- What you have to do:
Will you write out, word for word, every line from the one with "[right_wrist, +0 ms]" to the final line of the data below, with the pictures left out?

- Data extract:
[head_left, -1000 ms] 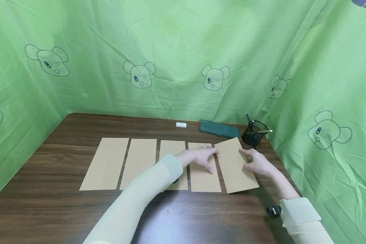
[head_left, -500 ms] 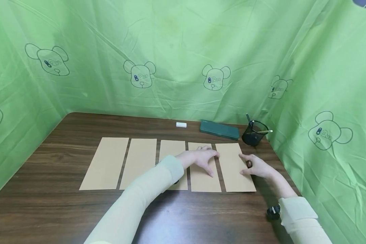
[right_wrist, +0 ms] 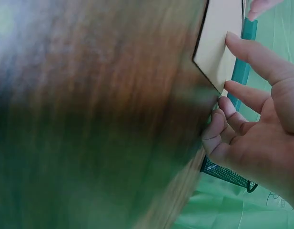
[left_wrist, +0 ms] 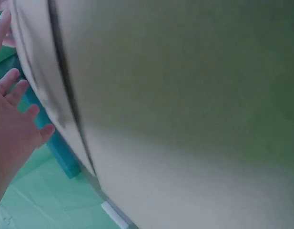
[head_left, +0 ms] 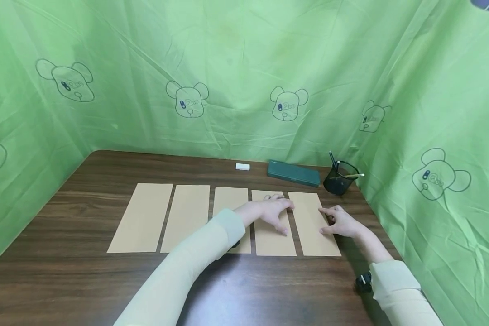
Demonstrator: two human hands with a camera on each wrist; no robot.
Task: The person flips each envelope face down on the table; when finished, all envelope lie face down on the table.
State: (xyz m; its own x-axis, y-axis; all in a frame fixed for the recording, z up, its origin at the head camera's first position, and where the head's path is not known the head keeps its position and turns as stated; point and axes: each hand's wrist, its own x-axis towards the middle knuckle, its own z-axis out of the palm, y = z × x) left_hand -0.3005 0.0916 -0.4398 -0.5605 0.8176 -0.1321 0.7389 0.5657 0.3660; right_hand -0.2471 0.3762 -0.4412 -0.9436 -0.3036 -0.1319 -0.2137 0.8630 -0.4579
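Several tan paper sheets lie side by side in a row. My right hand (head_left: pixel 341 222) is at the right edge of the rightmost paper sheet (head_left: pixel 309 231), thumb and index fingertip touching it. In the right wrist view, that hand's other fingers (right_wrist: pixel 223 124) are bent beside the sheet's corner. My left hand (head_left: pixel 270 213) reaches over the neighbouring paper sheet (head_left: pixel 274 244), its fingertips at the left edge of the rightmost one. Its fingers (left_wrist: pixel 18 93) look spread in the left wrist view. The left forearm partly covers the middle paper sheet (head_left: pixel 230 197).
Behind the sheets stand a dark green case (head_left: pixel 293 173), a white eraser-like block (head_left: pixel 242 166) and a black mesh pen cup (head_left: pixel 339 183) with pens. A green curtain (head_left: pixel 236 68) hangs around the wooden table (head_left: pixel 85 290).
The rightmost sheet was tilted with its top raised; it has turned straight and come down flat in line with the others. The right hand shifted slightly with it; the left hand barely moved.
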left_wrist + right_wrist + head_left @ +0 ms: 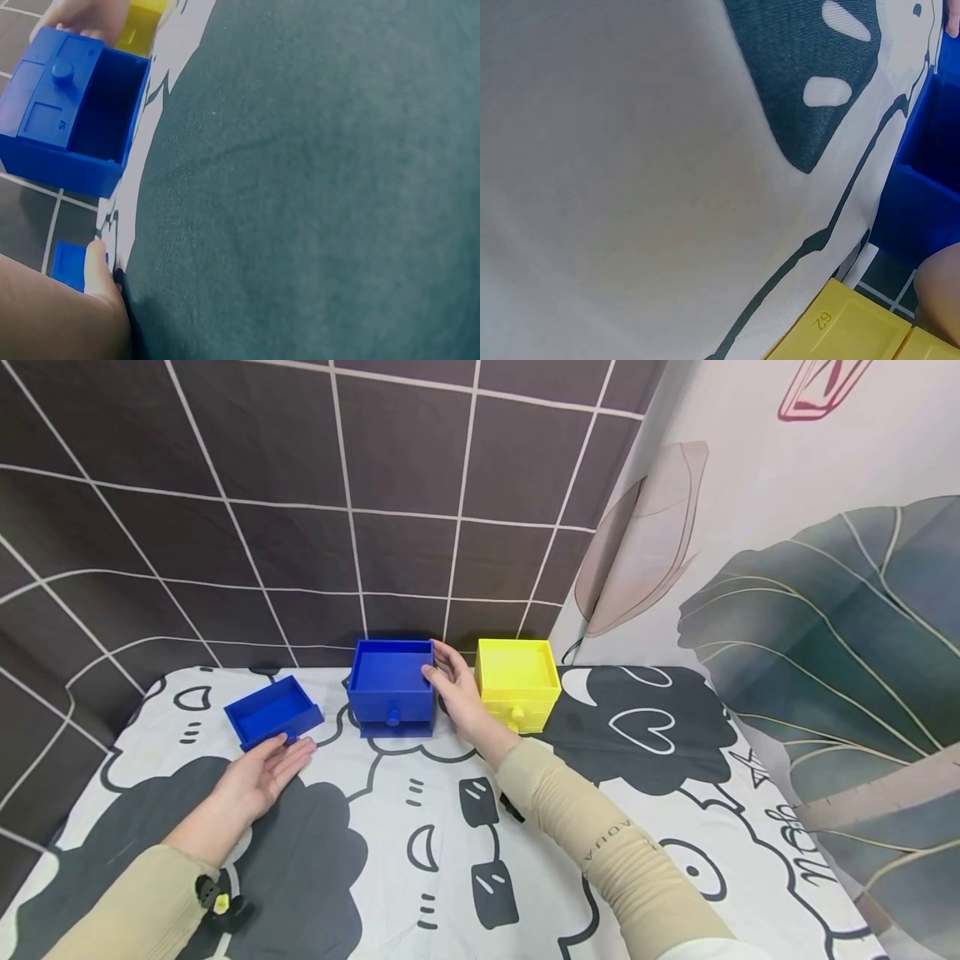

- Written response:
[right_wrist, +0 ms] 
[left_wrist, +0 ms] 
[head_left, +0 ms] 
Demonstrator: two human hands with a camera on each wrist; no robot.
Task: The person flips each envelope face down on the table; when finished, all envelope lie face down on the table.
State: (xyz m; its own x-axis, y-axis; all in a frame fixed for the recording, z up, its origin at the head camera's first position, and where the head's path is not known the head keeps its position and turns as stated; point and axes: each hand's wrist, its own x-axis towards the middle knuckle, its own z-axis out of the palm, y = z × x) left_hand -0.3005 0.0916 -0.4398 -0.5605 0.8176 -0.1321 0.7389 0.5657 0.3660; right_hand -0.2471 0.3762 -0.4412 -0.9436 -0.3036 -0.1319 -0.2137 0.8630 -0.4579
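Several tan paper sheets lie side by side in a row. My right hand (head_left: pixel 341 222) is at the right edge of the rightmost paper sheet (head_left: pixel 309 231), thumb and index fingertip touching it. In the right wrist view, that hand's other fingers (right_wrist: pixel 223 124) are bent beside the sheet's corner. My left hand (head_left: pixel 270 213) reaches over the neighbouring paper sheet (head_left: pixel 274 244), its fingertips at the left edge of the rightmost one. Its fingers (left_wrist: pixel 18 93) look spread in the left wrist view. The left forearm partly covers the middle paper sheet (head_left: pixel 230 197).
Behind the sheets stand a dark green case (head_left: pixel 293 173), a white eraser-like block (head_left: pixel 242 166) and a black mesh pen cup (head_left: pixel 339 183) with pens. A green curtain (head_left: pixel 236 68) hangs around the wooden table (head_left: pixel 85 290).
The rightmost sheet was tilted with its top raised; it has turned straight and come down flat in line with the others. The right hand shifted slightly with it; the left hand barely moved.
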left_wrist + right_wrist + head_left @ +0 ms: 

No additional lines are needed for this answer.